## Exercise requirements
Please write out every entry below, word for word.

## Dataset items

[Start of section]

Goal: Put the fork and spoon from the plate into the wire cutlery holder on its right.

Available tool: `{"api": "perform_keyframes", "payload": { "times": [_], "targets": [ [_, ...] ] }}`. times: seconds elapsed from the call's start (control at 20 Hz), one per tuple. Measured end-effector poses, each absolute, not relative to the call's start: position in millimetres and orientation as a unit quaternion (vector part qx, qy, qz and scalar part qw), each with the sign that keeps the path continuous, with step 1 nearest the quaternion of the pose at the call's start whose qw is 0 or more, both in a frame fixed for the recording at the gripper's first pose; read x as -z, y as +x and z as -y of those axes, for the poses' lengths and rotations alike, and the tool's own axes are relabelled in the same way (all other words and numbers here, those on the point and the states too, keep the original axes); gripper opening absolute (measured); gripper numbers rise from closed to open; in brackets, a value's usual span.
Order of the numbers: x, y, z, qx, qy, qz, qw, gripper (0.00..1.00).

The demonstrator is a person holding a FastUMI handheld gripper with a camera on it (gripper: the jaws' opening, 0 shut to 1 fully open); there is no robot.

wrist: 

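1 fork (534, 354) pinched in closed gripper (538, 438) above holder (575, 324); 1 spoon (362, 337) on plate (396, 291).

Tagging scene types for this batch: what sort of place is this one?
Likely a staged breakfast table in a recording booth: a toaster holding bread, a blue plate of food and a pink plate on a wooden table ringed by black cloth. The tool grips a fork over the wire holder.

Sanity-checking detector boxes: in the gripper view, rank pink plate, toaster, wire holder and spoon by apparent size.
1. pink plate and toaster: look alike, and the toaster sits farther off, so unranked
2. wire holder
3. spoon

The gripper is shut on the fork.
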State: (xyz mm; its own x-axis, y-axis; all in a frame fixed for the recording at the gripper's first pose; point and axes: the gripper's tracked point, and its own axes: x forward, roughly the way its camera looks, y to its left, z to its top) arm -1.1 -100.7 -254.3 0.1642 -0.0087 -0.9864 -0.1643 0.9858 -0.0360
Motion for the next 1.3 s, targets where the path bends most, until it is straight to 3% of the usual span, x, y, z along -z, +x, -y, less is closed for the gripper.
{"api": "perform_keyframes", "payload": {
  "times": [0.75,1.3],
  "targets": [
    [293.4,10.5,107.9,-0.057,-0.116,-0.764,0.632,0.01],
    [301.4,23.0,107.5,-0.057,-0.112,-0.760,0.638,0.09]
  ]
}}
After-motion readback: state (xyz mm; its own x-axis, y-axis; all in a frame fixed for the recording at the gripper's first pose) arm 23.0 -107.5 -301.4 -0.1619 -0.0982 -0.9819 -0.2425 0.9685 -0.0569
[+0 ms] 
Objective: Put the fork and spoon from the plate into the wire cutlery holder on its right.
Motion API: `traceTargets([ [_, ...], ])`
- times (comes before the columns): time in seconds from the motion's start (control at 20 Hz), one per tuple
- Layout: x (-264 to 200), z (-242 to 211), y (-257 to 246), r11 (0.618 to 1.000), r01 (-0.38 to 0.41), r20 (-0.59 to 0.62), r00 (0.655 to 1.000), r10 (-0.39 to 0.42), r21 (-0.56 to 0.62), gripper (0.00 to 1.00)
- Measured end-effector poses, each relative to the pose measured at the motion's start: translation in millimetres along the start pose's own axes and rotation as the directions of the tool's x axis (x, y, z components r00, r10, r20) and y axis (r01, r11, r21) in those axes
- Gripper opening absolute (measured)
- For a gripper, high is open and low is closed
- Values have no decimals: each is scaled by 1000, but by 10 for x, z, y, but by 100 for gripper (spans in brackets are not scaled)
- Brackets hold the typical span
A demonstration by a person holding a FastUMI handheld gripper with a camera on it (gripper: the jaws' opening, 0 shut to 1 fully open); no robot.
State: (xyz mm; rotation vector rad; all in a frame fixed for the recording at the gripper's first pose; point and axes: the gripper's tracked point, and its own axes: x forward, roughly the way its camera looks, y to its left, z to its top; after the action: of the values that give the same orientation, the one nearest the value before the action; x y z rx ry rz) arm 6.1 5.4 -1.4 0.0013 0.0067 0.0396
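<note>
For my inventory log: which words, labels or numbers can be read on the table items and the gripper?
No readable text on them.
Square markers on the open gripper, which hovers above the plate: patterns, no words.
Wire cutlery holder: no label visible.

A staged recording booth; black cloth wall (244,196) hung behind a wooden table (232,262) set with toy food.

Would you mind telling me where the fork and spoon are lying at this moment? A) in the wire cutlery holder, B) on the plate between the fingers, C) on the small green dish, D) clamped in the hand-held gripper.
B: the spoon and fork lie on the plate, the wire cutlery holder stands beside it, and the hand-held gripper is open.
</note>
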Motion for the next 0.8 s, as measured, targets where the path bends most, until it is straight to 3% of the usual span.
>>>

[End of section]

## Answer space
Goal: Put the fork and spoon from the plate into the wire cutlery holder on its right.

Available tool: `{"api": "perform_keyframes", "payload": { "times": [_], "targets": [ [_, ...] ] }}`. times: seconds elapsed from the call's start (control at 20 Hz), one per tuple. Measured end-effector poses, each absolute, not relative to the call's start: position in millimetres and orientation as a unit quaternion (vector part qx, qy, qz and scalar part qw), each with the sign that keeps the path continuous, with step 1 nearest the quaternion of the pose at the call's start whose qw is 0 or more, both in a frame fixed for the recording at the gripper's first pose; read x as -z, y as +x and z as -y of those axes, for the poses' lengths and rotations alike, and the tool's own axes are relabelled in the same way (all other words and numbers here, those on the point and the states too, keep the original axes); gripper opening absolute (measured); gripper numbers rise from closed to open; in brackets, a value's usual span.
Order of the numbers: x, y, z, qx, qy, qz, qw, gripper (0.00..1.00).

The demonstrator is a person holding a FastUMI handheld gripper with a camera on it (gripper: the jaws' opening, 0 shut to 1 fully open); there is no robot.

wrist: 

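1 fork (534, 354) pinched in closed gripper (538, 438) above holder (575, 324); 1 spoon (362, 337) on plate (396, 291).

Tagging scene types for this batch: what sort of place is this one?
Likely a staged breakfast table in a recording booth: a toaster holding bread, a blue plate of food and a pink plate on a wooden table ringed by black cloth. The tool grips a fork over the wire holder.

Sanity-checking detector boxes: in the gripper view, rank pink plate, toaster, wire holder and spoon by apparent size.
1. pink plate and toaster: look alike, and the toaster sits farther off, so unranked
2. wire holder
3. spoon

The gripper is shut on the fork.
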State: (xyz mm; its own x-axis, y-axis; all in a frame fixed for the recording at the gripper's first pose; point and axes: the gripper's tracked point, and its own axes: x forward, roughly the way its camera looks, y to its left, z to its top) arm -1.1 -100.7 -254.3 0.1642 -0.0087 -0.9864 -0.1643 0.9858 -0.0360
Motion for the next 1.3 s, targets where the path bends most, until it is straight to 3% of the usual span, x, y, z along -z, +x, -y, less is closed for the gripper.
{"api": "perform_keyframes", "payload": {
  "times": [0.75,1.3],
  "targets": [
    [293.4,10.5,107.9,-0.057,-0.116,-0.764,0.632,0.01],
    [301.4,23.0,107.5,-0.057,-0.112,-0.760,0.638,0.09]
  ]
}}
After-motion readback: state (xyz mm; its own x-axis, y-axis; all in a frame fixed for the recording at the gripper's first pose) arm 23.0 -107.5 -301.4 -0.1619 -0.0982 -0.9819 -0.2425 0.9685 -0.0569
[+0 ms] 
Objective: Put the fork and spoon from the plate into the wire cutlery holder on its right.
Motion API: `traceTargets([ [_, ...], ])`
- times (comes before the columns): time in seconds from the motion's start (control at 20 Hz), one per tuple
- Layout: x (-264 to 200), z (-242 to 211), y (-257 to 246), r11 (0.618 to 1.000), r01 (-0.38 to 0.41), r20 (-0.59 to 0.62), r00 (0.655 to 1.000), r10 (-0.39 to 0.42), r21 (-0.56 to 0.62), gripper (0.00 to 1.00)
- Measured end-effector poses, each relative to the pose measured at the motion's start: translation in millimetres along the start pose's own axes and rotation as the directions of the tool's x axis (x, y, z components r00, r10, r20) and y axis (r01, r11, r21) in those axes
- Gripper opening absolute (measured)
- For a gripper, high is open and low is closed
- Values have no decimals: each is scaled by 1000, but by 10 for x, z, y, but by 100 for gripper (spans in brackets are not scaled)
- Brackets hold the typical span
A demonstration by a person holding a FastUMI handheld gripper with a camera on it (gripper: the jaws' opening, 0 shut to 1 fully open); no robot.
State: (xyz mm; rotation vector rad; all in a frame fixed for the recording at the gripper's first pose; point and axes: the gripper's tracked point, and its own axes: x forward, roughly the way its camera looks, y to its left, z to its top; after the action: of the values that give the same orientation, the one nearest the value before the action; x y z rx ry rz) arm 6.1 5.4 -1.4 0.0013 0.0067 0.0396
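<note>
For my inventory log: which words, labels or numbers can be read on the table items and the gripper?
No readable text on them.
Square markers on the open gripper, which hovers above the plate: patterns, no words.
Wire cutlery holder: no label visible.

A staged recording booth; black cloth wall (244,196) hung behind a wooden table (232,262) set with toy food.

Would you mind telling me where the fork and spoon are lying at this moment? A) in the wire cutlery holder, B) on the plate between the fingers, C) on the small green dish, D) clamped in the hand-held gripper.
B: the spoon and fork lie on the plate, the wire cutlery holder stands beside it, and the hand-held gripper is open.
</note>
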Motion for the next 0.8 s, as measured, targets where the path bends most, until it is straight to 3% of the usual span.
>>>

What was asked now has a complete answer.